Após o trágico episódio que tirou a vida do jovem Fernando Júnior Roca, que morreu após ser atingido por uma linha com cerol no último dia 05 de outubro, famílias, instituições e, também, o Sindicato dos Mototaxistas da capital, reivindicam mais fiscalização para garantir a segurança da população, em especial dos motociclistas.
Mesmo com a existência da lei de n° 2359/2020, que proíbe a venda de cerol e linha chilena em Rio Branco, não há uma fiscalização eficaz que garanta a aplicação da lei. Com a morte da vítima, a Assembleia Legislativa do Acre (Aleac) aprovou, por unanimidade, a Lei Fernando Júnior, que, além da comercialização dos materiais cortantes, também proíbe o uso e a importação.
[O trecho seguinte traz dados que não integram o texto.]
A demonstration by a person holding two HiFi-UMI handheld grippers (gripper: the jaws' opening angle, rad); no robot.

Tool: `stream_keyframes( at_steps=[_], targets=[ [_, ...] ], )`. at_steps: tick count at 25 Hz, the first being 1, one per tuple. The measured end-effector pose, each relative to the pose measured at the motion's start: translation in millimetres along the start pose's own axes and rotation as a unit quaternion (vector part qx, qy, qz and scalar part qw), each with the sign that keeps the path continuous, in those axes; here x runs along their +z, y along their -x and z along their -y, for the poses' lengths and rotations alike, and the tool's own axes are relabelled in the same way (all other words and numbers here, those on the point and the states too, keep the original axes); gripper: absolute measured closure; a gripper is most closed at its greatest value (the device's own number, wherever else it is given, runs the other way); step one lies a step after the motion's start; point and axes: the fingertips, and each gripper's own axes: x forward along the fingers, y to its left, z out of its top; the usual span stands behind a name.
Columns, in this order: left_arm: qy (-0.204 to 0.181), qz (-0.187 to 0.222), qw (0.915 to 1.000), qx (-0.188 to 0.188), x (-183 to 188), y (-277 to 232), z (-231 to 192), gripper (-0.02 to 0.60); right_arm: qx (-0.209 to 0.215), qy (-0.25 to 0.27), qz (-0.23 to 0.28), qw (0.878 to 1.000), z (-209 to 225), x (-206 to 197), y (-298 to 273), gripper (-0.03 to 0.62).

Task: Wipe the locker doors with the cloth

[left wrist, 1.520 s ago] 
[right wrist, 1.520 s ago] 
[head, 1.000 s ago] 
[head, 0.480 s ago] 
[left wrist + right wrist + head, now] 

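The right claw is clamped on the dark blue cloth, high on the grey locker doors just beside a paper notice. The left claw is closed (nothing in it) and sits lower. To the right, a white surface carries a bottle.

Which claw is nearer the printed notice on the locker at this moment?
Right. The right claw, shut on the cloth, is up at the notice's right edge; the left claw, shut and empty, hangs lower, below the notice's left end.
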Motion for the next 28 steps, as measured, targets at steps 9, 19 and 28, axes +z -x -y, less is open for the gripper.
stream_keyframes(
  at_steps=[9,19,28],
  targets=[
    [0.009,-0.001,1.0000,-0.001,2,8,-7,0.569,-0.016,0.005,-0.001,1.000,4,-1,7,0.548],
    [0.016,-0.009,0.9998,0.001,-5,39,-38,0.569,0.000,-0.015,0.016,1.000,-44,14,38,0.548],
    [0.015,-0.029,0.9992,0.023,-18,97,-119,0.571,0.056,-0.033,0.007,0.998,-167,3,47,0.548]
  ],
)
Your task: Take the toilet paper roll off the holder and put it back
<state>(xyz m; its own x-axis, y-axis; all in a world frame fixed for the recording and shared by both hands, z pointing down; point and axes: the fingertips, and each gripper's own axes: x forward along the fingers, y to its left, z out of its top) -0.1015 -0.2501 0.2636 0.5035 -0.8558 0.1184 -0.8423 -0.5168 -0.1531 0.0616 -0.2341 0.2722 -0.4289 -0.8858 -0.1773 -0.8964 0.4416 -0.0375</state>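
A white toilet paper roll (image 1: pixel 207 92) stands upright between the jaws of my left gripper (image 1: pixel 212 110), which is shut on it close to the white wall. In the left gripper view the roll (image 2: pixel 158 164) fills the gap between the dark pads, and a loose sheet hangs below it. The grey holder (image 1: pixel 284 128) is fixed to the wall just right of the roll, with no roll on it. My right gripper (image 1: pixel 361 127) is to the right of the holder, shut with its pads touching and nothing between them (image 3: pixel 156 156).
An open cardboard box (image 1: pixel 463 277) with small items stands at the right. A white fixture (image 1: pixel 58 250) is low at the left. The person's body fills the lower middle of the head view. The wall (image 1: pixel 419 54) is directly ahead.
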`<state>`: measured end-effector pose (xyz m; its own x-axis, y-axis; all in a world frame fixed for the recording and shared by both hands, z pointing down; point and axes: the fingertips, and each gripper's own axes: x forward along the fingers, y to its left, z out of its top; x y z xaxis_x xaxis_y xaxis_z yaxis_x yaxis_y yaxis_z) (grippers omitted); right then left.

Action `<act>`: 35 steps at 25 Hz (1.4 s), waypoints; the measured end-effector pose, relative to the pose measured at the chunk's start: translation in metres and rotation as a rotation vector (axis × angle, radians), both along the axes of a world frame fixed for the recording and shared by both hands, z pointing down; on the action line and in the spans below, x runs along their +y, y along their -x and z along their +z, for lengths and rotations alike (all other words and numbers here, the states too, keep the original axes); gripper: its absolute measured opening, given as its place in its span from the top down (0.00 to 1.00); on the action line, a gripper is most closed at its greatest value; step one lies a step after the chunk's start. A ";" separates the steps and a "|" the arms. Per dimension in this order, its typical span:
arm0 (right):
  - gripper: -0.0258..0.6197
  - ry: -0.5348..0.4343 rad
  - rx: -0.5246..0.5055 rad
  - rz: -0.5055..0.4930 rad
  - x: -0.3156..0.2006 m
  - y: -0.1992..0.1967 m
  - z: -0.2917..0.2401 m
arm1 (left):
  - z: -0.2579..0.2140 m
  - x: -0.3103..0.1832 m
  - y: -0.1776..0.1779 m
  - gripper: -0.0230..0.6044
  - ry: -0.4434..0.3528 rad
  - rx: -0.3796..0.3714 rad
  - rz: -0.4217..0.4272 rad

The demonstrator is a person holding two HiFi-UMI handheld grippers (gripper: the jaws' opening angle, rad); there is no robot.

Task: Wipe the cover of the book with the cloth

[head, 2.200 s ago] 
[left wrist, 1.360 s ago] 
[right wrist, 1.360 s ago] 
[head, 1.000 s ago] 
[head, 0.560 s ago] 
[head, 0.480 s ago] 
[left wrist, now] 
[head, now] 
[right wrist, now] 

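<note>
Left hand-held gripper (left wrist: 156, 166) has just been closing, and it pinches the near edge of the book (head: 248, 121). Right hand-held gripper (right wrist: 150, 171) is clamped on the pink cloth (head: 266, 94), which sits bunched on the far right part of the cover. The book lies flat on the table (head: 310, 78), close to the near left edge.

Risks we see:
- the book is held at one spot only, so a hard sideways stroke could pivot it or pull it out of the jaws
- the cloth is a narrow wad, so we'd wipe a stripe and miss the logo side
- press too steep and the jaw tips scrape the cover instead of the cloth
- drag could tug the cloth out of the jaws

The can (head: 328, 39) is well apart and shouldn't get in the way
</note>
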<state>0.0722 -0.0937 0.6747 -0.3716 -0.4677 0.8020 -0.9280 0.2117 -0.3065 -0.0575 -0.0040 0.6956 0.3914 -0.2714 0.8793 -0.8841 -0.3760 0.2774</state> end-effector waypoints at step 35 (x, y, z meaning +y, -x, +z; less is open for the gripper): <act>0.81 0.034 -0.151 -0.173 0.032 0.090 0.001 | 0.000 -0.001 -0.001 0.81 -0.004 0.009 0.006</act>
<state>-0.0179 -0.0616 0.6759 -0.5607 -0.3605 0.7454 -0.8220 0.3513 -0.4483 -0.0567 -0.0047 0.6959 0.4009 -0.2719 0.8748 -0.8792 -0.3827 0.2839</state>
Com as reivindicações, a Câmara dos Vereadores de Rio Branco decidiu se reunir para debater sobre a legalidade de soltar pipas em locais públicos. Apesar da pauta em questão ser necessária para o bem-estar da população, apenas os vereadores Francisco Piaba (DEM), Fábio Araújo (PDT) e N. Lima (PP) compareceram à reunião.
No debate, houve troca de acusações, reivindicações e questionamentos em relação à justiça do Estado. Familiares da vítima, pipeiros e mototaxistas estiveram presentes na sessão.